Problem :: Which lines below contain "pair"? Pull them out.

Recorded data
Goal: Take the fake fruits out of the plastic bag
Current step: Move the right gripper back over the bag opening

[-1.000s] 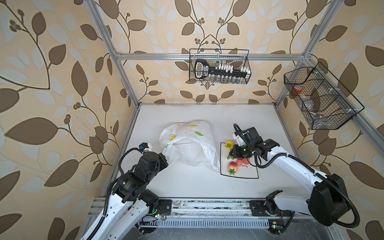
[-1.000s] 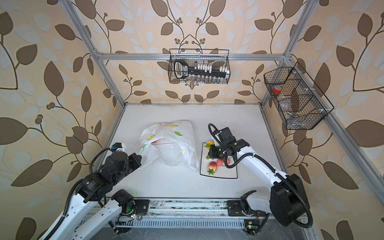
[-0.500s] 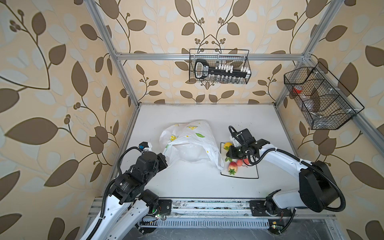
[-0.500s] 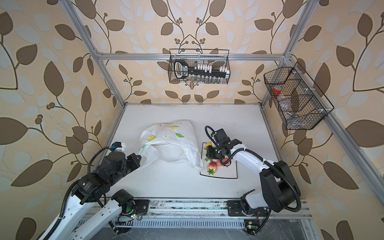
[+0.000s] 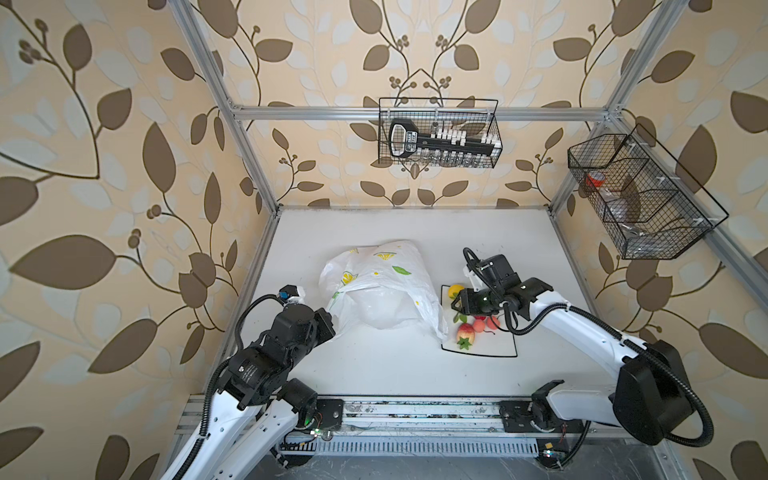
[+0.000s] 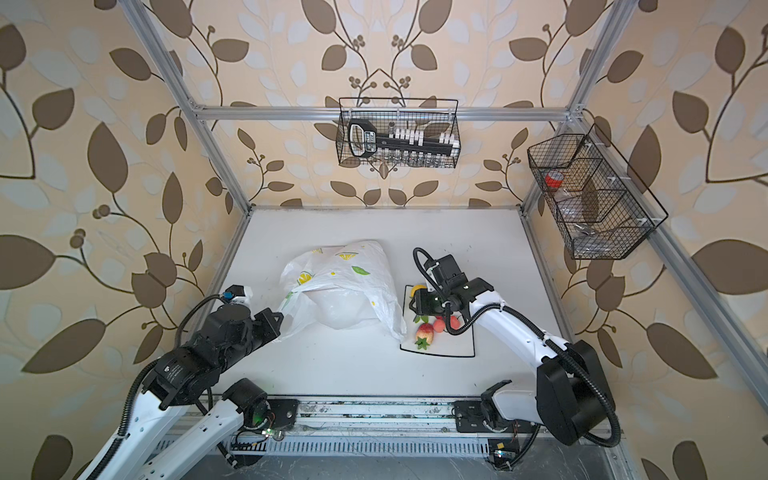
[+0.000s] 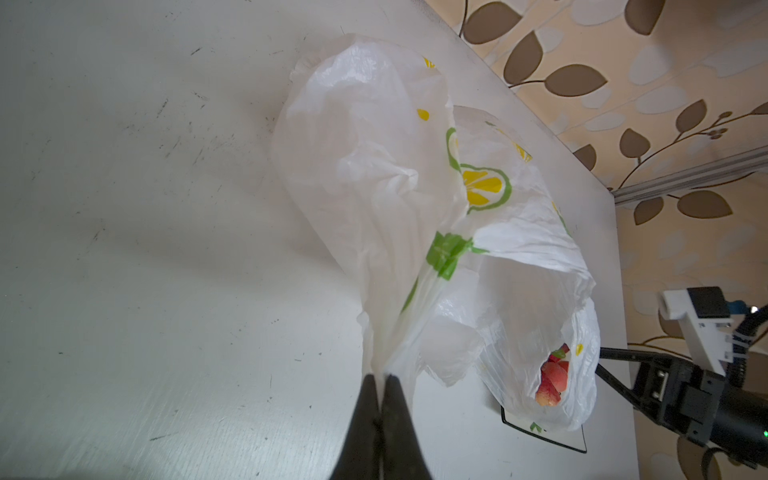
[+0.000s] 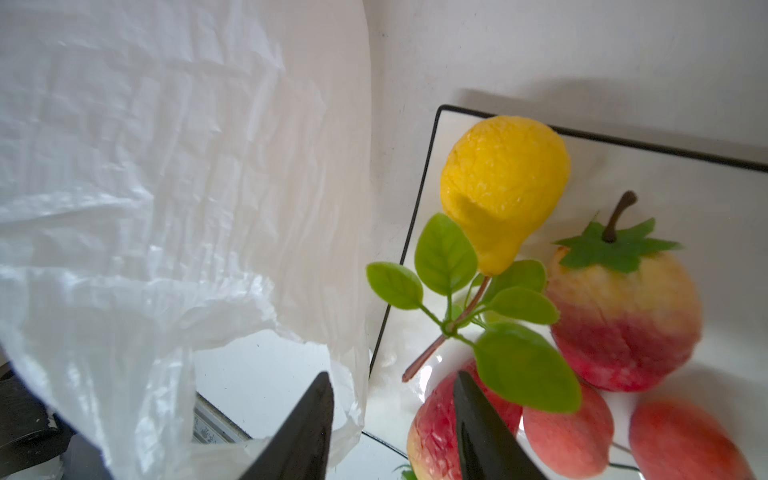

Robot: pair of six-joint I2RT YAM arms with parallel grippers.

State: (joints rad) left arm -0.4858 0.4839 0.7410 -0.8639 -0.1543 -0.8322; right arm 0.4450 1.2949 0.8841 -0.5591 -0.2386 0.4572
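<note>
The plastic bag [image 5: 382, 291] [image 6: 345, 291] lies crumpled mid-table, white with lemon prints. My left gripper [image 5: 330, 316] [image 7: 381, 376] is shut on its stretched loop handle at the bag's left end. To the bag's right, the fake fruits rest on a square black-rimmed plate [image 5: 494, 349]: a yellow lemon [image 8: 503, 187] with green leaves, a stemmed apple [image 8: 623, 316] and further red-pink pieces [image 5: 480, 325]. My right gripper [image 5: 455, 303] [image 8: 390, 376] hangs open low over the plate's left edge, one finger against the bag's loose rim. A red fruit [image 7: 550, 382] shows through the bag film; I cannot tell whether it is inside.
A wire basket [image 5: 438, 133] with a black tool hangs on the back wall. Another wire basket [image 5: 640, 195] hangs on the right wall. Aluminium posts frame the table, and a metal rail [image 5: 415, 411] runs along its front edge.
My right gripper has opened its jaws and shifted slightly left toward the bag, over the plate. The left gripper still grips the handle in the same place.
</note>
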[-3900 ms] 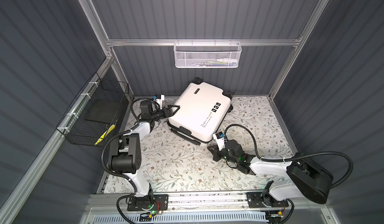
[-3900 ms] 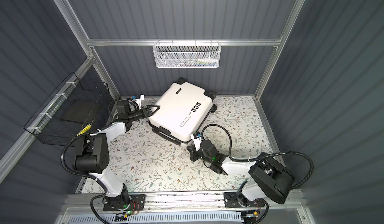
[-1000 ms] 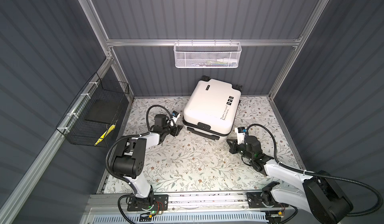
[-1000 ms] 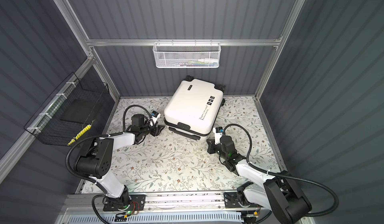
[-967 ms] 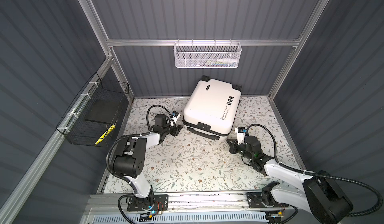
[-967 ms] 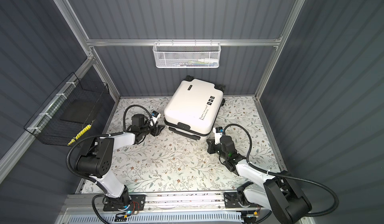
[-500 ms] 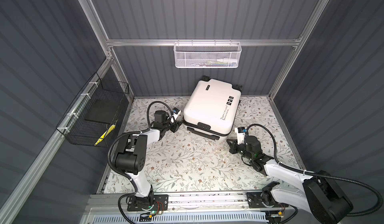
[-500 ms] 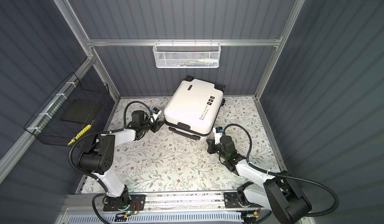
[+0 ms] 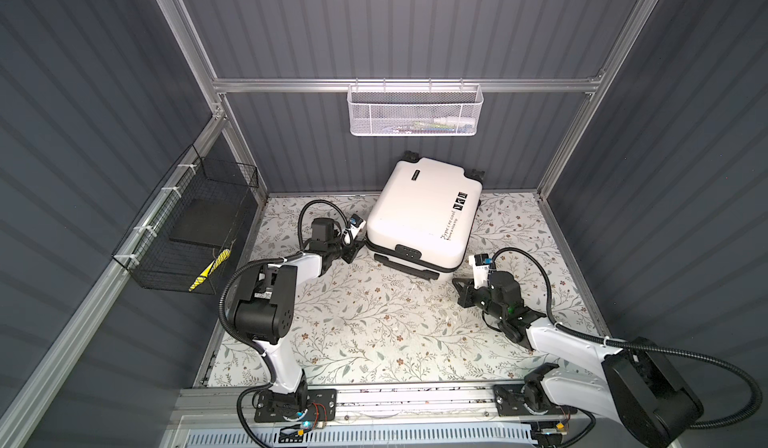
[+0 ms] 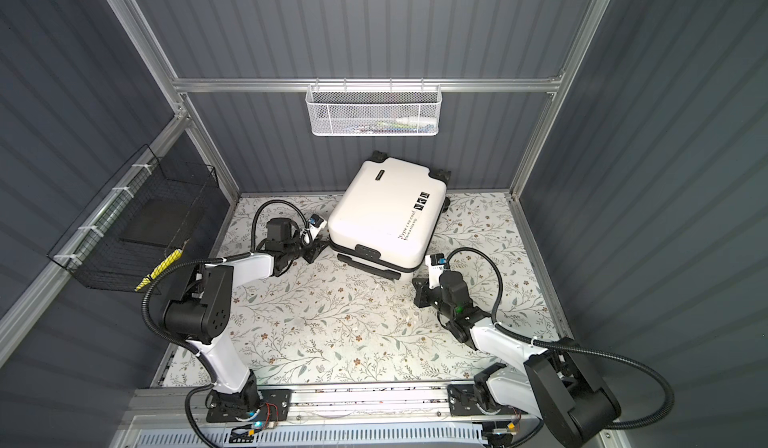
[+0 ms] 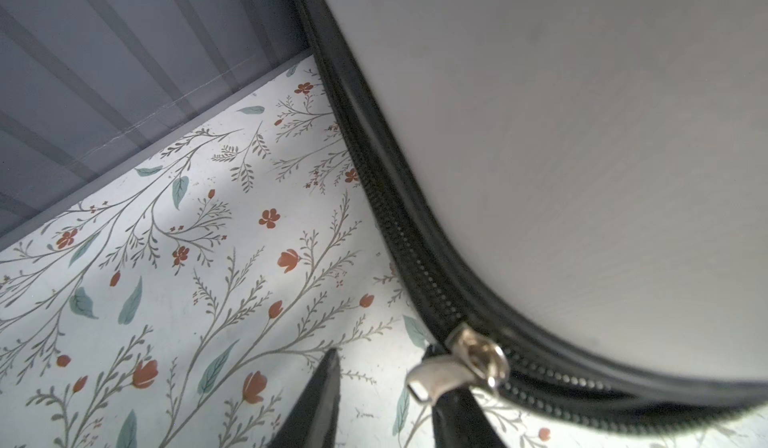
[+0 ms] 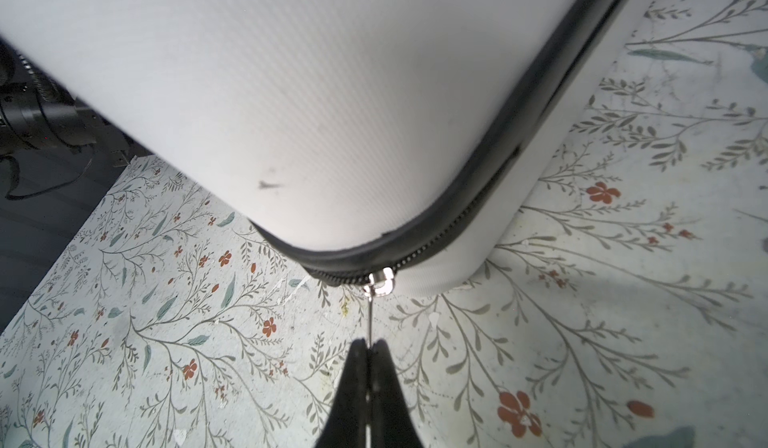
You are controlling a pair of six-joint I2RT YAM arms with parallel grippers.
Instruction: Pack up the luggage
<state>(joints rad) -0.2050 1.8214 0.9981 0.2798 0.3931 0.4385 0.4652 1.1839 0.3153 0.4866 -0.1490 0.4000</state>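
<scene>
Toward the far middle of the worktop the closed suitcase lies flat, long axis running near-to-far, its near-left corner just ahead of the left claw, spread around the left zipper pull, while the right claw, pressed together, pinches the right zipper pull.

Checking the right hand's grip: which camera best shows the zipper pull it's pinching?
The right wrist view: the zipper pull runs edge-on into the shut right hand. Both top views show only that hand at the luggage corner; the left wrist view shows a second pull.
</scene>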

Expected output ::
Robot: pair of six-joint I2RT YAM arms with parallel grippers.
You are controlling a pair of six-joint I2RT YAM arms with parallel grippers.

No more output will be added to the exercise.